There was this other time when my dad was dropping me off to the airport. There was no where else to stop so he went near the side near the drop off point and I got off quickly. But this traffic warden came out of nowhere and started writing his details. That made me really angry so I started cursing and shouting at the lady, making a massive commotion that my dad had to get out of the car to calm me down.

There are other occasions too but I'd say those are the ones I remember the most.

What can I do? I am scared of anger management because it's so much effort but I try so hard to control my anger but it only takes me so far.

Please help me :frown:
Do you have anything in your life that particularly bothers you that you feel unable to control? Anxiety or depression are the big two things I'm thinking of. I found when I had depression I had similar problems controlling my anger, I'd often get nosebleeds I got so angry.

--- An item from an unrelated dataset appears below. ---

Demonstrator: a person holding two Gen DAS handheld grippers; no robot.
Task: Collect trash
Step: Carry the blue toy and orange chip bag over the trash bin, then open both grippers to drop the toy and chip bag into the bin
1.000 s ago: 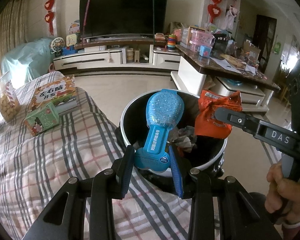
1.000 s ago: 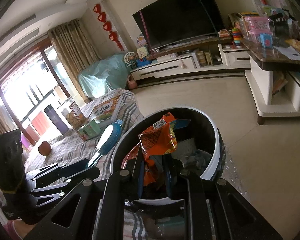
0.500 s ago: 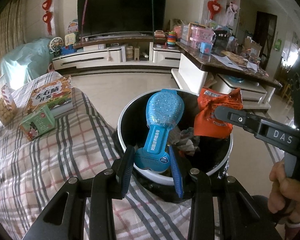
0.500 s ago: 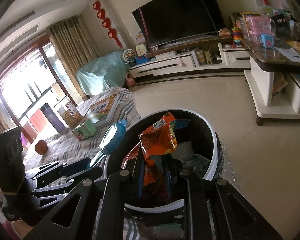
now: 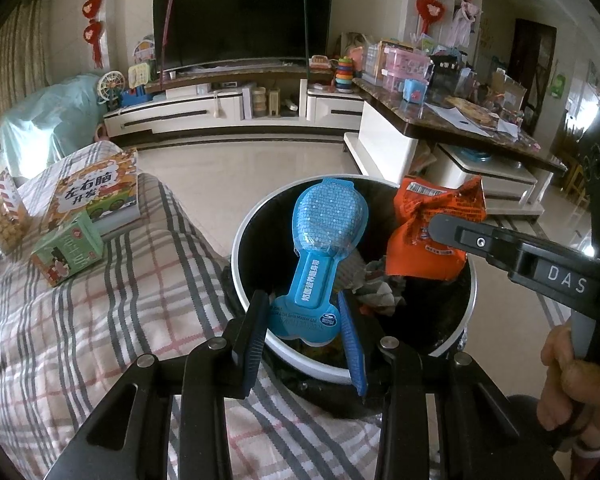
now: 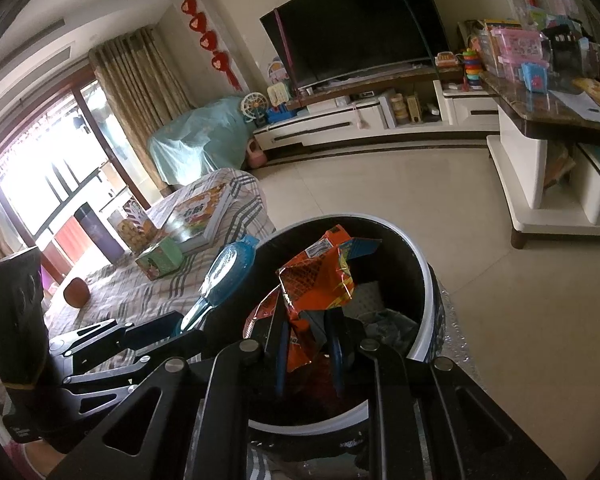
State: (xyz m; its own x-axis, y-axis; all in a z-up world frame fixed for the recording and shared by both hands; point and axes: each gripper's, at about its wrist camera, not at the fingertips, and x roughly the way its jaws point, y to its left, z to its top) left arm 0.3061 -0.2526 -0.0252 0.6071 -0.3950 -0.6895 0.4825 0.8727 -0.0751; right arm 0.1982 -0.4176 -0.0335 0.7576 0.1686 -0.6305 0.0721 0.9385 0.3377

But since I've recovered from depression I find that things bother me a hell of a lot less. I can't even remember the last time I got angry. I dunno, might be worth looking into?
Reply 2
Original post by Sabertooth
Do you have anything in your life that particularly bothers you that you feel unable to control? Anxiety or depression are the big two things I'm thinking of. I found when I had depression I had similar problems controlling my anger, I'd often get nosebleeds I got so angry. But since I've recovered from depression I find that things bother me a hell of a lot less. I can't even remember the last time I got angry. I dunno, might be worth looking into?


No but I am very shy and nervous in social situations. I don't have many friends but I wouldn't say it gets me depressed because I never really think about it. I just can't understand why I have a short temper and snap so easily. Are my reactions normal? Even the minor things like when the train is delayed, I just get very angry and heated. I don't think I have tourettes because I don't swear randomly but I do tend to use swear words a lot. I think you can see me as a Gordon Ramsay but not in the kitchen, just in every day life, getting annoyed easily and just venting about everything.